WHAT THE TASK ASKS: Print the line that has "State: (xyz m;" in it, then every remaining line of the data, exactly and without anything extra.
Segment Start: AVAILABLE DATA
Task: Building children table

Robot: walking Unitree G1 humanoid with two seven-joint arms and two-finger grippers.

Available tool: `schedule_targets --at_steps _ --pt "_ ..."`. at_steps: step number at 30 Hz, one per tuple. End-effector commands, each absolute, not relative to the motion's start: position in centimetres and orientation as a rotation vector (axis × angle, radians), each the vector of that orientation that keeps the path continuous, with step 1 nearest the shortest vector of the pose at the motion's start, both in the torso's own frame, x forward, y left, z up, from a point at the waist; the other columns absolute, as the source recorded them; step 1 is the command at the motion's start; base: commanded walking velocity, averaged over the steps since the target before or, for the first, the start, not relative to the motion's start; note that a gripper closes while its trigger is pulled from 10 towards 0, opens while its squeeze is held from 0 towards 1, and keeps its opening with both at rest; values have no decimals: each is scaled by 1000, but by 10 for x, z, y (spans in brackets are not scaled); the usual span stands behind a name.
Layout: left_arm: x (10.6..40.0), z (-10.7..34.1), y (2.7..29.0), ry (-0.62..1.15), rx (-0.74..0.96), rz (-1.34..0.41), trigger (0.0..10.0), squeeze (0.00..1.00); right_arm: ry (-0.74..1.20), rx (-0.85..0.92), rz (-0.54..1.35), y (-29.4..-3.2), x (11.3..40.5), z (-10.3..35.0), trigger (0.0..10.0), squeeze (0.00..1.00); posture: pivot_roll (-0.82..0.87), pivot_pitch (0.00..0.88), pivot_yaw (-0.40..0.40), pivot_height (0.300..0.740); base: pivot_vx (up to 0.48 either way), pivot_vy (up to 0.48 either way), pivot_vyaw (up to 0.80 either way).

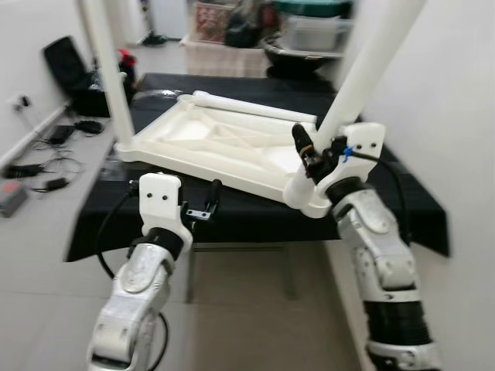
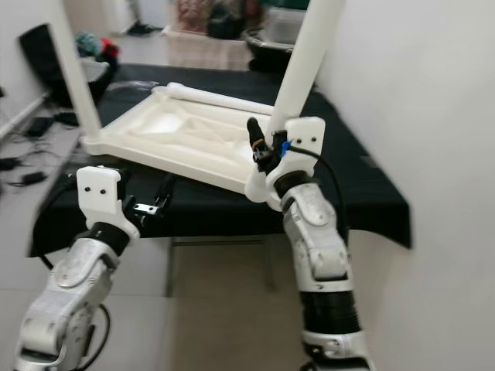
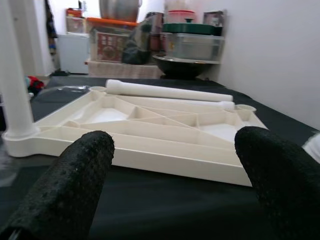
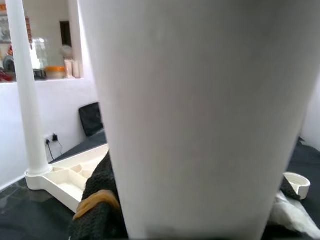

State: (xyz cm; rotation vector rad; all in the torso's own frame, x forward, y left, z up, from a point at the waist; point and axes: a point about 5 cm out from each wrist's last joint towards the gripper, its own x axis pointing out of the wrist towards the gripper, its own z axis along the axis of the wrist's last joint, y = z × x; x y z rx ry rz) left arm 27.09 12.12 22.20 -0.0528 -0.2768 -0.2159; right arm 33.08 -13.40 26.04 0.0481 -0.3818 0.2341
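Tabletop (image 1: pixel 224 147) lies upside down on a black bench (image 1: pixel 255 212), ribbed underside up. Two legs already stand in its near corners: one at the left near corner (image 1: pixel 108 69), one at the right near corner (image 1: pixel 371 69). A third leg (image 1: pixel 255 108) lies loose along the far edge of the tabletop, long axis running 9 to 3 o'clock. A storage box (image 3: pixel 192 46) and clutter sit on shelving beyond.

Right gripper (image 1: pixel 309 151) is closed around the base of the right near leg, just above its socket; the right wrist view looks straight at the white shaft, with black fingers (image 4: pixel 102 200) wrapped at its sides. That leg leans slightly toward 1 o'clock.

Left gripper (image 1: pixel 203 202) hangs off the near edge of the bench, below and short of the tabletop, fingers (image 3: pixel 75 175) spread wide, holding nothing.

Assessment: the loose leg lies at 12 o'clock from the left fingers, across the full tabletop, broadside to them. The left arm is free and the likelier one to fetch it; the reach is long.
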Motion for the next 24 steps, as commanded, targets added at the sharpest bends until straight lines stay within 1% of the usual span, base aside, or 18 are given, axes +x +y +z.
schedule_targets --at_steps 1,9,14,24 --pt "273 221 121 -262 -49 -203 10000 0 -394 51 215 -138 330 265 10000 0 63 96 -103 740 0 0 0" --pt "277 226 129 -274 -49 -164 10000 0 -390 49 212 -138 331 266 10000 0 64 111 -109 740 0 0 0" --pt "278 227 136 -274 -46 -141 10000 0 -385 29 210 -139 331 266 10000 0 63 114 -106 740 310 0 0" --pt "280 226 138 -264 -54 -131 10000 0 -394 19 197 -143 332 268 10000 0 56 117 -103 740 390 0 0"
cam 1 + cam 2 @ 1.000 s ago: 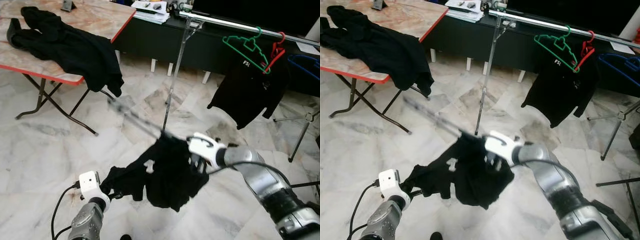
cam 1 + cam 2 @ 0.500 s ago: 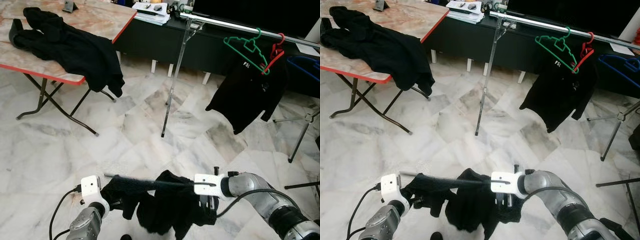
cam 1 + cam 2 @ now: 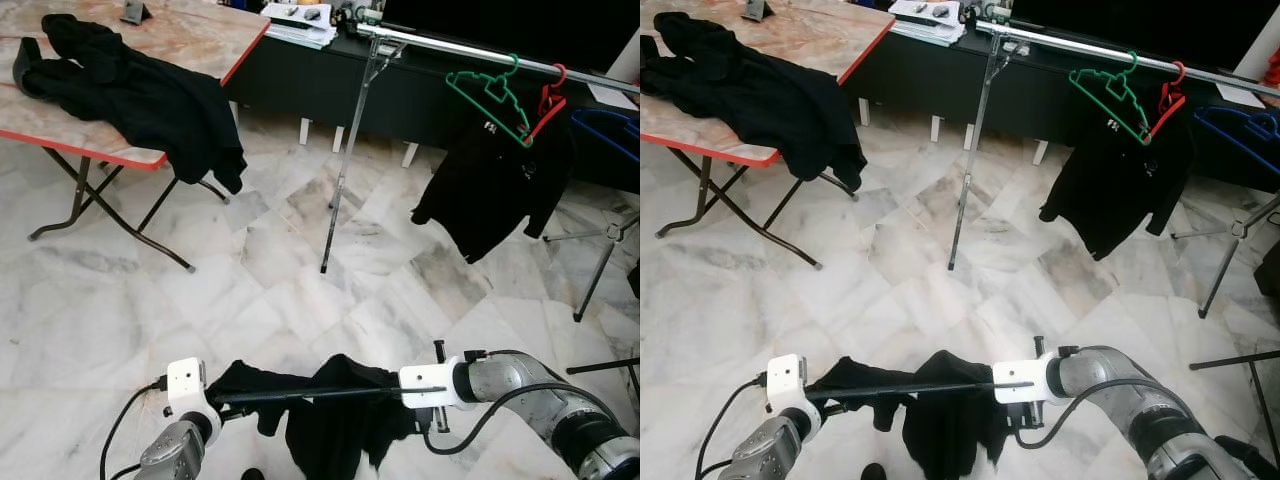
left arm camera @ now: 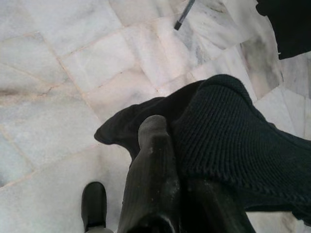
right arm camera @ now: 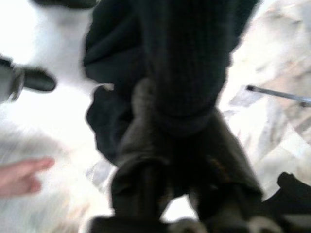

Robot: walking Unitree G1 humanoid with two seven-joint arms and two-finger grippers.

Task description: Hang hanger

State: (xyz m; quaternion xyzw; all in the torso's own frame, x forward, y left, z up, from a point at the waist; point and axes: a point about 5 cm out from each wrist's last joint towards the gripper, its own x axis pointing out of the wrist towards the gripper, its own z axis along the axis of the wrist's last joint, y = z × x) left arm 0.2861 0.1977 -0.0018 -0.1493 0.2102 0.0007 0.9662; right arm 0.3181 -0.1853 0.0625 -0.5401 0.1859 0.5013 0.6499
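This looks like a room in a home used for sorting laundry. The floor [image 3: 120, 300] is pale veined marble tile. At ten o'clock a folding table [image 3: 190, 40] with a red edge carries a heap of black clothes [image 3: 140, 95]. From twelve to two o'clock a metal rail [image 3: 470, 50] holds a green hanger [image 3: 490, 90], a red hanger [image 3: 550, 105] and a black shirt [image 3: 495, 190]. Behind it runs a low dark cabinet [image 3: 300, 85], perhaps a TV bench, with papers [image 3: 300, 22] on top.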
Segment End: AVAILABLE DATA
RESPONSE TO THE EXERCISE:
State: (xyz m; quaternion xyzw; all in the torso's own frame, x forward, y left, z up, from a point at the waist; point and axes: a point about 5 cm out from each wrist's last joint towards the gripper, its own x axis pointing out of the wrist towards the gripper, its own z axis along the axis of the wrist's last joint, y = z × x) left arm 0.2861 0.1977 -0.0018 -0.1493 0.2102 0.0007 0.9662; right arm 0.3181 -0.1853 0.0625 -0.5401 0.1859 0.5013 0.6499
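This looks like a room in a home used for sorting laundry. The floor [image 3: 120, 300] is pale veined marble tile. At ten o'clock a folding table [image 3: 190, 40] with a red edge carries a heap of black clothes [image 3: 140, 95]. From twelve to two o'clock a metal rail [image 3: 470, 50] holds a green hanger [image 3: 490, 90], a red hanger [image 3: 550, 105] and a black shirt [image 3: 495, 190]. Behind it runs a low dark cabinet [image 3: 300, 85], perhaps a TV bench, with papers [image 3: 300, 22] on top.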

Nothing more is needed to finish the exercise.